2 Samuel 6:12-16 12 It was reported to King David: "The LORD has blessed Obed-edom's family and all that belongs to him because of the ark of God." So David went and had the ark of God brought up from Obed-edom's house to the city of David with rejoicing.  13 When those carrying the ark of the LORD advanced six steps, he sacrificed an ox and a fattened calf.  14 David was dancing with all his might before the LORD wearing a linen ephod.  15 He and the whole house of Israel were bringing up the ark of the LORD with shouts and the sound of the ram's horn.  16 As the ark of the LORD was entering the city of David, Saul's daughter Michal looked down from the window and saw King David leaping and dancing before the LORD, and she despised him in her heart. 


            Don’t be a spiritual critic. God did not place you in the church to criticize and tear down the spiritual lives of others. He wants you to join in their worship of His name and not stand in superiority over them. II Samuel 6 warns us of the consequences of becoming the spiritual critic. The person who picks at the times people stumble over their prayers or the way that they express their joy in Christ does not help the church. You only serve to dampen the praise of the entire church.

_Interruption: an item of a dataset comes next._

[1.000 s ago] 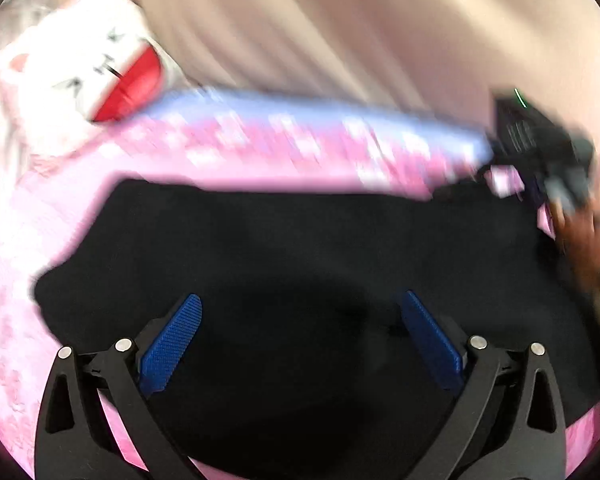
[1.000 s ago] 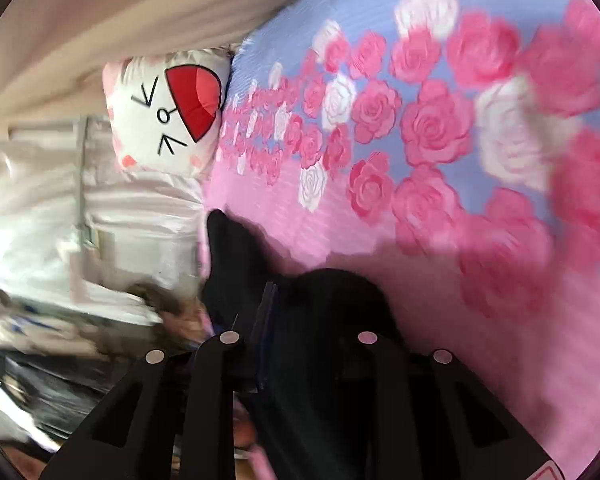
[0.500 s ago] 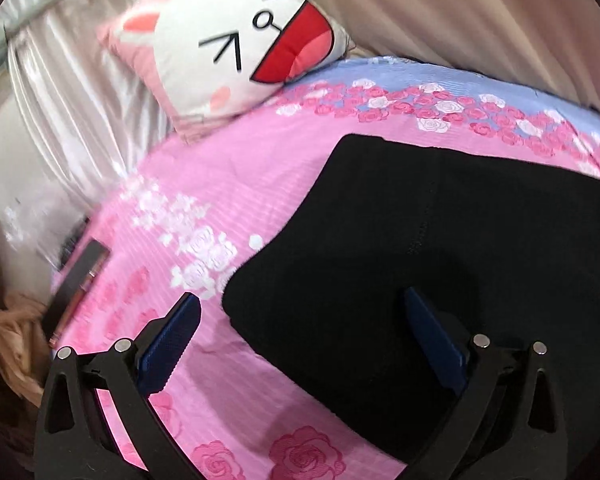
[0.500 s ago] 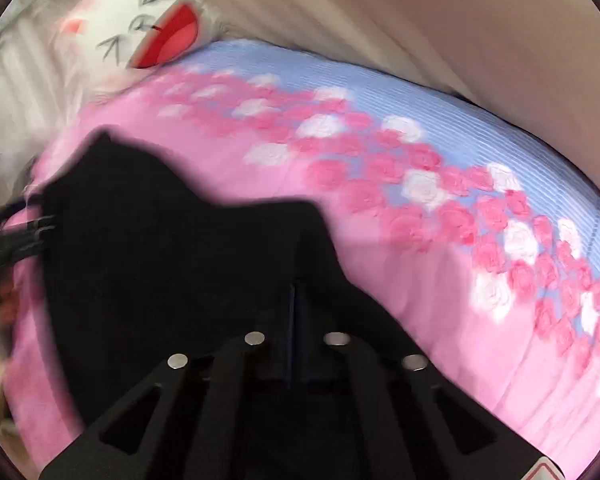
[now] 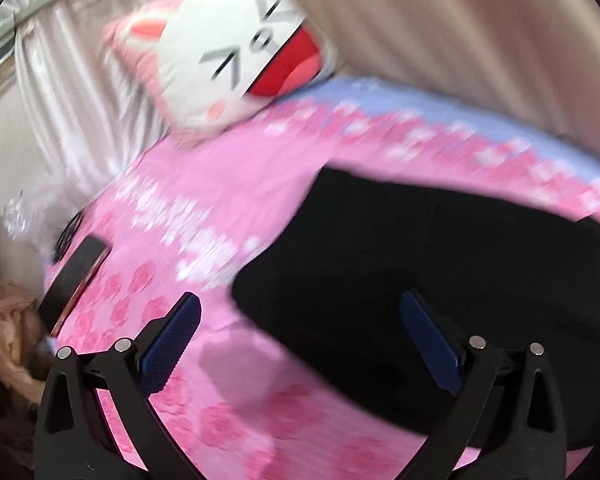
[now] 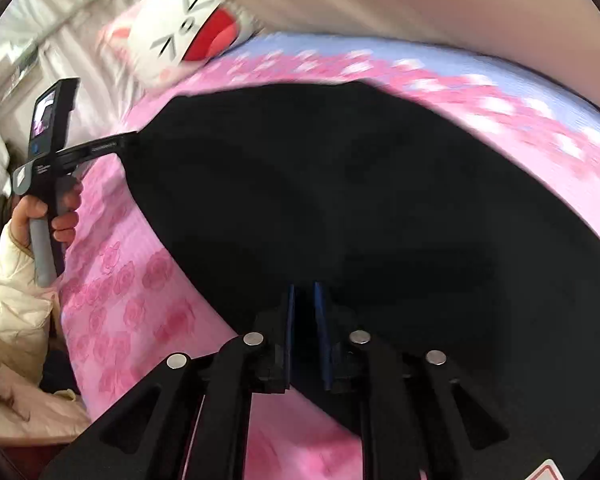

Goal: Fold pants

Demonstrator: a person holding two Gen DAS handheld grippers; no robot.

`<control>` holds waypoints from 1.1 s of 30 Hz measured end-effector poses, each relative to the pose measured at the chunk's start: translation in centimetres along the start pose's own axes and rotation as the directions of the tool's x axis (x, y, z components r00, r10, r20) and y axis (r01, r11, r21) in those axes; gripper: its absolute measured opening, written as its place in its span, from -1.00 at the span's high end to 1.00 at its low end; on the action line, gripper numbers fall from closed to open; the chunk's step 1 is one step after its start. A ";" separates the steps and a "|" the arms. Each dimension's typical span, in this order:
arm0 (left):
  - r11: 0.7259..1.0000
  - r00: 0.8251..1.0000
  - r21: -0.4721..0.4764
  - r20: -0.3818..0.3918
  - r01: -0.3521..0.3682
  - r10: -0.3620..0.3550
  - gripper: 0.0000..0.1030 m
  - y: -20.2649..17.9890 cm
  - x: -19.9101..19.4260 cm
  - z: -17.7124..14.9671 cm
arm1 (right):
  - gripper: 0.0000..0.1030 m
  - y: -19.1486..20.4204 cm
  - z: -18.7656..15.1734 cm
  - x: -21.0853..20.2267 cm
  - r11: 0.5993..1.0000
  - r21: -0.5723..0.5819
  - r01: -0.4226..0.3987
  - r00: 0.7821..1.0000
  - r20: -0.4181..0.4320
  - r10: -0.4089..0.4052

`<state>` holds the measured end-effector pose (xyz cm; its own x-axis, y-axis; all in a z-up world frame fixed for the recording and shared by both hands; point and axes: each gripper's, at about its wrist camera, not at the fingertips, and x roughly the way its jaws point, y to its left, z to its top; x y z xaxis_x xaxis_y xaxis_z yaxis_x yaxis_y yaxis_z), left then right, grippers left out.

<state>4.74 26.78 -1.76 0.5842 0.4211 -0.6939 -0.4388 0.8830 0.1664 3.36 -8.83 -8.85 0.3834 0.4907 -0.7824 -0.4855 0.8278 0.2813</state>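
The black pants (image 6: pixel 360 184) lie spread on the pink rose-print bedsheet (image 6: pixel 132 288), with a cat-face pillow (image 6: pixel 188 36) at the far left end of the bed. The right gripper (image 6: pixel 305 304) hangs over the near part of the pants, its jaws a narrow slit apart and opening, with nothing seen pinched between them. The left gripper (image 5: pixel 300 336) stands wide open and empty above the left edge of the pants, held by a hand (image 6: pixel 52 212) in a cream sleeve (image 6: pixel 16 300).
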 end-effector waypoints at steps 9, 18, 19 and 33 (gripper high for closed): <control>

David is overflowing with excitement at this moment in his life, because he has the privilege of bringing the Ark of the Covenant into his newly built capitol city. For the first time the Ark of God will dwell in Jerusalem, and this is a day for celebration. David goes all out in his praise and his sacrifices.

            David worships God through sacrifices offered, rejoicing, shouting, dancing, and a fellowship meal. In the midst of this time of worship David gets in trouble with his wife Michal over two parts of his worship. She criticizes his attire and his dancing.


Worship with Childlike Joy

             David was twirling with all his might before the Lord. This is what I would not call the dignified actions of a king, and his wife who grew up as the daughter of Israel’s first king can’t stand this childish behavior. Michal is right that we should be respectful and humble before God. Yet she goes too far in her displeasure.

 We can’t lose our childlike joy in His presence. We are to run to our heavenly father as a 2-year-old child runs to his parents after they have been gone for the day. Don’t allow a desire by others to be rigid and traditional to stop you from expressing your joy in your heavenly Father. We are to both fear our God and rejoice in our God. Don’t sacrifice one for the other.


Worship with a Servant’s Humility

Michal also attacked David over his clothes. We read that he wore an ephod. If you don’t know what an ephod is – don’t feel bad. Ephod is actually a Hebrew word that we do not possess a good equivalent for in English of Greek. The ephod was the attire of the priests and the Levites. The High Priest was given a majestic and illustrative ephod as described in the Law, and the rest of the Levities wore an ephod that was a standard linen garment complete with undergarments.

David was criticized by his wife for wearing the modest attire of a servant as opposed to the regal clothes of a king. When the Bible speaks of modesty attire for worship, the main goal is not to force women into long dresses and big hats. Modest attire is clothing that does not draw attention to oneself. It is to dress in a way that puts the focus on God and not you.

            David was the king, and his wife wanted his clothing to draw attention to that fact. David did not want this day to be about him, so he dressed as a common servant in the Tabernacle. Don’t dress to impress with your Sunday best at worship. Worship with a servant’s heart and wear clothes that will draw the focus to God above all else.